WASHINGTON — The Supreme Court on Wednesday limited the ability of people to combine forces and fight corporations together when they want to dispute contracts for cell phones, cable television and other services, a move consumer advocates called a crushing blow.

In a 5-4 ideological split, the high court’s conservatives said businesses can block their customers from using class actions. The court said the federal arbitration law trumps state laws that invalidate contracts banning class actions.

The decision came in a dispute between AT&T Mobility and a California couple who objected to being charged around $30 in sales tax for what they were told was a free cell phone.

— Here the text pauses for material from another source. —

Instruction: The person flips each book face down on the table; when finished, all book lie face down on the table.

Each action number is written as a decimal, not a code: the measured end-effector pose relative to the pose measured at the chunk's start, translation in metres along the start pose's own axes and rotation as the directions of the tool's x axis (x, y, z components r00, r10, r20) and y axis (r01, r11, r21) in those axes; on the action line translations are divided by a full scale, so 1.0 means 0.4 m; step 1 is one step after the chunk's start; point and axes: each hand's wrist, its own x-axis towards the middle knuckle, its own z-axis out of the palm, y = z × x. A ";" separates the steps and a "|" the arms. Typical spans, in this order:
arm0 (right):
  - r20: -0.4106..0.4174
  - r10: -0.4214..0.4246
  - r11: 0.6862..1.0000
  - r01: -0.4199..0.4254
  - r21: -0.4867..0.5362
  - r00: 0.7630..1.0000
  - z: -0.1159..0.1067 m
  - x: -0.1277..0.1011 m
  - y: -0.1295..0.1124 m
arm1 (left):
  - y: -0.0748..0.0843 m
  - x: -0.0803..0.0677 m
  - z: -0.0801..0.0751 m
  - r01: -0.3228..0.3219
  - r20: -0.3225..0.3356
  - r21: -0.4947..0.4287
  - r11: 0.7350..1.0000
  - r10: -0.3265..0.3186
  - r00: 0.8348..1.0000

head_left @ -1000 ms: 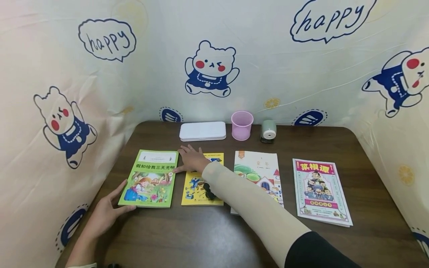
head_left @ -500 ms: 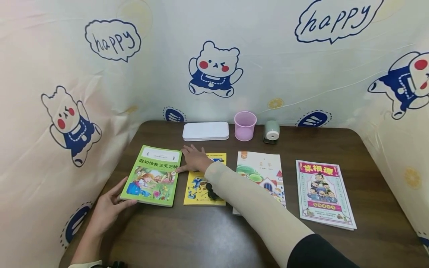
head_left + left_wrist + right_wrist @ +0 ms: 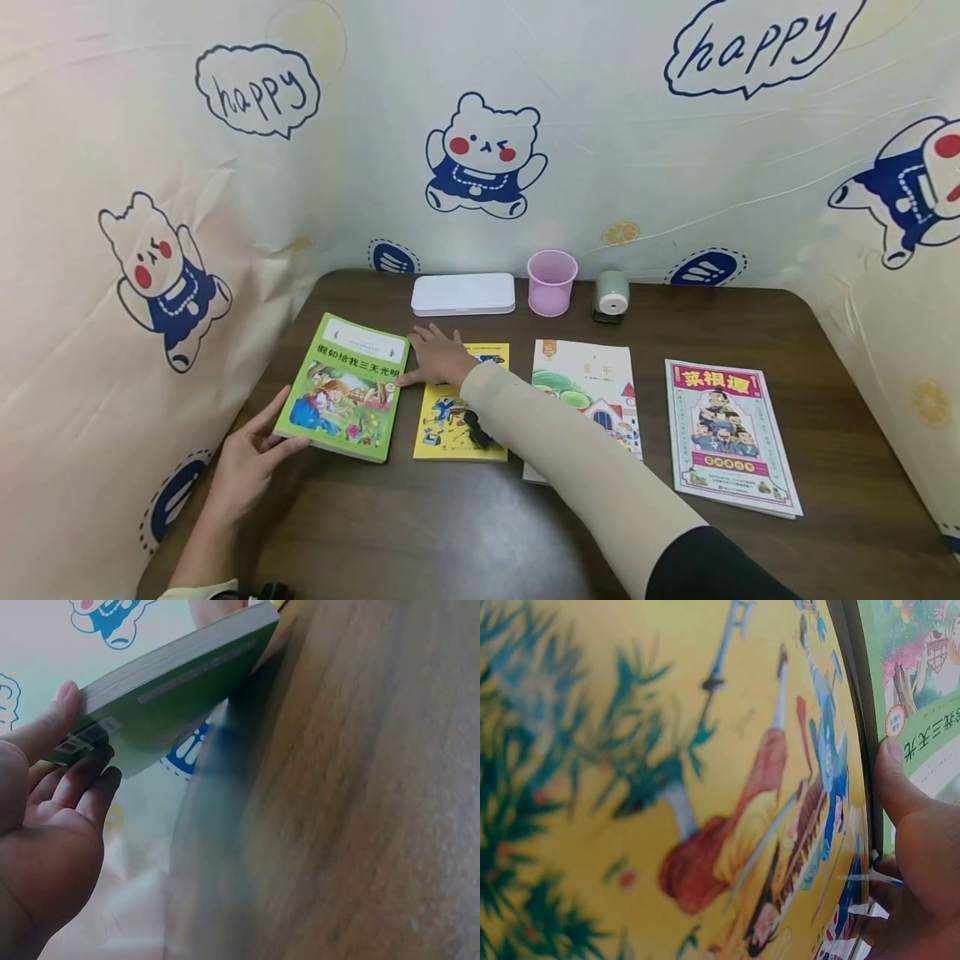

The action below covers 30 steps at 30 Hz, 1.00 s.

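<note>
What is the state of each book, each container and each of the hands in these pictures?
green book: closed, near edge lifted off the table.
yellow book: closed, flat.
orange-topped book: closed, flat.
red-titled book: closed, flat.
white case: lid shut.
pink cup: upright.
left hand: grips the green book's corner.
right hand: thumb at the green book's edge.

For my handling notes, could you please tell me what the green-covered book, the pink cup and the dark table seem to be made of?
The green-covered paperback book looks like paper with a smooth printed card cover; the left wrist view shows its stacked page edges. The small pink cup seems slightly translucent plastic, thin-rimmed. The dark brown table shows wood grain, though whether solid wood or laminate cannot be told.
</note>
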 end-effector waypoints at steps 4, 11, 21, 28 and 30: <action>0.007 -0.008 1.000 0.008 -0.001 1.000 -0.005 0.003 0.006 | 0.015 -0.003 0.011 -0.059 -0.009 0.012 0.998 0.059 0.998; 0.005 -0.044 0.997 0.043 0.067 0.999 -0.039 0.005 -0.019 | 0.036 -0.008 0.017 -0.083 -0.019 0.043 0.996 0.083 0.996; -0.068 -0.141 0.969 0.151 0.197 0.988 -0.124 0.008 -0.081 | 0.073 -0.013 0.035 -0.142 0.007 0.070 0.987 0.142 0.990; -0.104 -0.188 0.935 0.210 0.287 0.977 -0.167 -0.003 -0.107 | 0.091 -0.014 0.052 -0.197 0.023 0.066 0.978 0.195 0.980; -0.117 -0.198 0.926 0.225 0.303 0.973 -0.171 -0.006 -0.113 | 0.093 -0.014 0.056 -0.213 0.028 0.067 0.975 0.212 0.977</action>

Businesses commonly require arbitration clauses in consumer contracts to protect them from facing their customers in court. The Supreme Court’s decision means that corporations now won’t need to worry about consumers, shareholders or even employees banding together and fighting them using lawsuits or arbitration, consumer groups said.

“Now, whenever you sign a contract to get a cell phone, open a bank account or take a job, you may be giving up your right to hold companies accountable for fraud, discrimination or other illegal practices,” said Deepak Gupta, a Public Citizen lawyer who argued the case.

Sen. Patrick Leahy, D-Vt., chairman of the Senate Judiciary Committee, said the decision would hamper the rights of consumers to be protected by state laws.

The ruling could greatly restrict the use of class actions, in which a party represents a much larger group, in disputes over contracts. AT&T was backed by an array of business interests, while consumer groups and the NAACP Legal Defense and Educational Fund were among supporters of the Concepcions.